Knowing when to stop. The paper went through five passes. Pass six would have been net-negative. The model would have done pass six.
Reading the field's taste. What workshop reviewers will and won't accept as a "diagnostic study" versus a "claim" is a social judgment.

A useful test for anyone working this way: when the question is "should we run a pushforward fine-tuning ablation? About 3 hours, about $1.50 on a 4090," the model will happily kick it off if you say yes. It does not surface the cost-benefit tradeoff unprompted. Whether that is the right behavior is a real question; for now I prefer it that way. Spending decisions still need a human.

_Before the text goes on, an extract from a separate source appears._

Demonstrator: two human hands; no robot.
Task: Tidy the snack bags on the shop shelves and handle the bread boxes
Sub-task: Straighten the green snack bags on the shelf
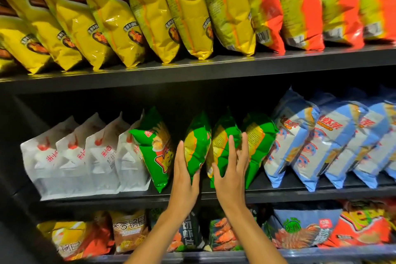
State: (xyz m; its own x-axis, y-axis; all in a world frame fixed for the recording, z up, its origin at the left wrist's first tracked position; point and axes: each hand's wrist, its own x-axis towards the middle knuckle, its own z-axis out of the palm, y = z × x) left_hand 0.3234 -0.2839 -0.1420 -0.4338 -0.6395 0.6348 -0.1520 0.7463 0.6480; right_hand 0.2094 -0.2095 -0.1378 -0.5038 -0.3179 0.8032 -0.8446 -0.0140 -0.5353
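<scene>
Shelves w/ snack bags, dark shop

Middle shelf, centre frame: four green snack bags stand tilted. Left hand lies flat, fingers straight, against the second green bag. Right hand spreads over the third green bag, thumb on its front. White bags at left, blue bags at right.
</scene>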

The honest framing: the gradient of automatic science is steeper than I expected six months ago. A grad student running this exact study without Claude in the loop would, I think, produce roughly the same paper, but spend three or four times as long doing it — and would have shipped it with at least one of the four critical inconsistencies still in the figures. The most underrated tool in the loop was multi-agent audit, not code generation.

The boring numbers

Total wall-clock human time: about 15 hours over a weekend.
Total cloud spend: under $20 (vast.ai 4090, ~$0.40/hr).
Total compute: ~30 GPU-hours pretrain + ~10 GPU-hours fine-tune.
Final paper: 10 pages, 7 figures, 1 table, 19 citations, 0 LaTeX errors.

The paper makes a small, defended claim. It is the right size for the evidence. That, in the end, is the only thing that mattered.